● Problem details: Your answer should be the lines of the material that include the word "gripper".

● Data block:
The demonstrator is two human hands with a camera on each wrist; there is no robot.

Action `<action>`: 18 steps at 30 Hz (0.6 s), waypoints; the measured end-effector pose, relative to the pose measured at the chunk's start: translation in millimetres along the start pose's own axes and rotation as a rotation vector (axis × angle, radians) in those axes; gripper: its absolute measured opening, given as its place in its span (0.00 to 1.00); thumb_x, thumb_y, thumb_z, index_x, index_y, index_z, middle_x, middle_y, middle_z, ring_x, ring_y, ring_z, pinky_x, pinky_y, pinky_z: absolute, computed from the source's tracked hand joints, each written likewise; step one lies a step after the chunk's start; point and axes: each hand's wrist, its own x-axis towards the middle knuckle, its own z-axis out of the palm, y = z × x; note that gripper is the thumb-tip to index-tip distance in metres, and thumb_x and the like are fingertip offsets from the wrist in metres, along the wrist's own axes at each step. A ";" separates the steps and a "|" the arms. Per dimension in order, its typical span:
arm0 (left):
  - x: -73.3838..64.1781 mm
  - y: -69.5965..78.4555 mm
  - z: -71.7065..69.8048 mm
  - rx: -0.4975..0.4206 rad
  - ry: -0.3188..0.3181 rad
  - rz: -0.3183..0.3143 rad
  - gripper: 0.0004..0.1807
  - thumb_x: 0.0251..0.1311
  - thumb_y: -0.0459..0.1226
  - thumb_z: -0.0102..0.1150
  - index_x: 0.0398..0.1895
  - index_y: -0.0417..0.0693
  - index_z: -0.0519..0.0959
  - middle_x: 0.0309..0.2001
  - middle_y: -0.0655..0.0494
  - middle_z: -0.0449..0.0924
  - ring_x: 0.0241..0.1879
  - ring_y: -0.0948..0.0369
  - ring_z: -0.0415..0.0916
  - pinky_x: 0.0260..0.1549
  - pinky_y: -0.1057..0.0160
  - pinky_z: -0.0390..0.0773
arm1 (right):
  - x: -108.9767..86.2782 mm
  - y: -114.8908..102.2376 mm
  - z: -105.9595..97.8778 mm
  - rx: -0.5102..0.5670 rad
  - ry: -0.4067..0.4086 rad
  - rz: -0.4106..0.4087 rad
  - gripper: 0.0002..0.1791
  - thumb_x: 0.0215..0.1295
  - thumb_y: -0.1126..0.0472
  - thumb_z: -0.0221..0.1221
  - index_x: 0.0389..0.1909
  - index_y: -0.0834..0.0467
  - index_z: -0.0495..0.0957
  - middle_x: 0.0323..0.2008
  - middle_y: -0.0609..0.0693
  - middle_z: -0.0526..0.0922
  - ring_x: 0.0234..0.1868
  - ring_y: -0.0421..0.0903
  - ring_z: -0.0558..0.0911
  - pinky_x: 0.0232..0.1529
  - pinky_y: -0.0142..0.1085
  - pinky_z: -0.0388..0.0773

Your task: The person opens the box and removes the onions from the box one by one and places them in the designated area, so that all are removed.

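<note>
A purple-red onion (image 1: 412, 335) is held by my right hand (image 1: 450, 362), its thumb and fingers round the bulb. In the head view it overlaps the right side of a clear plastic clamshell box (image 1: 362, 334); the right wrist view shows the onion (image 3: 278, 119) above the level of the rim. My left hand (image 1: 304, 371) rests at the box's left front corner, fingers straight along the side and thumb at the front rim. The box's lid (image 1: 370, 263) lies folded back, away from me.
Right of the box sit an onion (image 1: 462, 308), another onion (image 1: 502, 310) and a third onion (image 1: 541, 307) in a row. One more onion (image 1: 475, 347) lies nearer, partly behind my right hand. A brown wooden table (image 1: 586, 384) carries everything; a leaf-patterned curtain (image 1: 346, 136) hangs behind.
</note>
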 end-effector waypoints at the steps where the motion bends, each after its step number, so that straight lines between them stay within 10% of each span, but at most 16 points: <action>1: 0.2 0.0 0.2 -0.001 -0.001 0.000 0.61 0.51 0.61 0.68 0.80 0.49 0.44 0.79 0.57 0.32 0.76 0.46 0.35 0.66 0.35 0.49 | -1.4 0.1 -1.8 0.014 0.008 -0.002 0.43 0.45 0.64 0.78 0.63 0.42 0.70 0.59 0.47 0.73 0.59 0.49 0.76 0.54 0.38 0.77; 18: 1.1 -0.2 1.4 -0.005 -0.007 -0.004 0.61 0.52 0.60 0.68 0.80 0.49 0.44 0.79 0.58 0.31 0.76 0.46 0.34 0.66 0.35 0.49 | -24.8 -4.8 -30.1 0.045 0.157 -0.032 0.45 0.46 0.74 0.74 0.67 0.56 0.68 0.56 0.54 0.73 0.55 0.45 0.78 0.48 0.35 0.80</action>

● Answer box:
Action `<action>`: 18 steps at 30 Hz (0.6 s), waypoints; the measured end-effector pose, relative to the pose measured at the chunk's start: translation in millimetres along the start pose's own axes and rotation as a rotation vector (axis × angle, radians) in those axes; gripper: its absolute measured opening, given as its place in its span (0.00 to 1.00); thumb_x, thumb_y, thumb_z, index_x, index_y, index_z, middle_x, middle_y, middle_z, ring_x, ring_y, ring_z, pinky_x, pinky_y, pinky_z: absolute, computed from the source's tracked hand joints, each written likewise; step one lies a step after the chunk's start; point and axes: each hand's wrist, its own x-axis towards the middle knuckle, its own z-axis out of the palm, y = z × x; note that gripper is the thumb-tip to index-tip distance in metres, and thumb_x and the like are fingertip offsets from the wrist in metres, along the wrist's own axes at each step. A ";" separates the steps and a "|" the arms. Per dimension in order, its typical span:
  - gripper: 0.0004..0.1807
  - gripper: 0.0002..0.1791

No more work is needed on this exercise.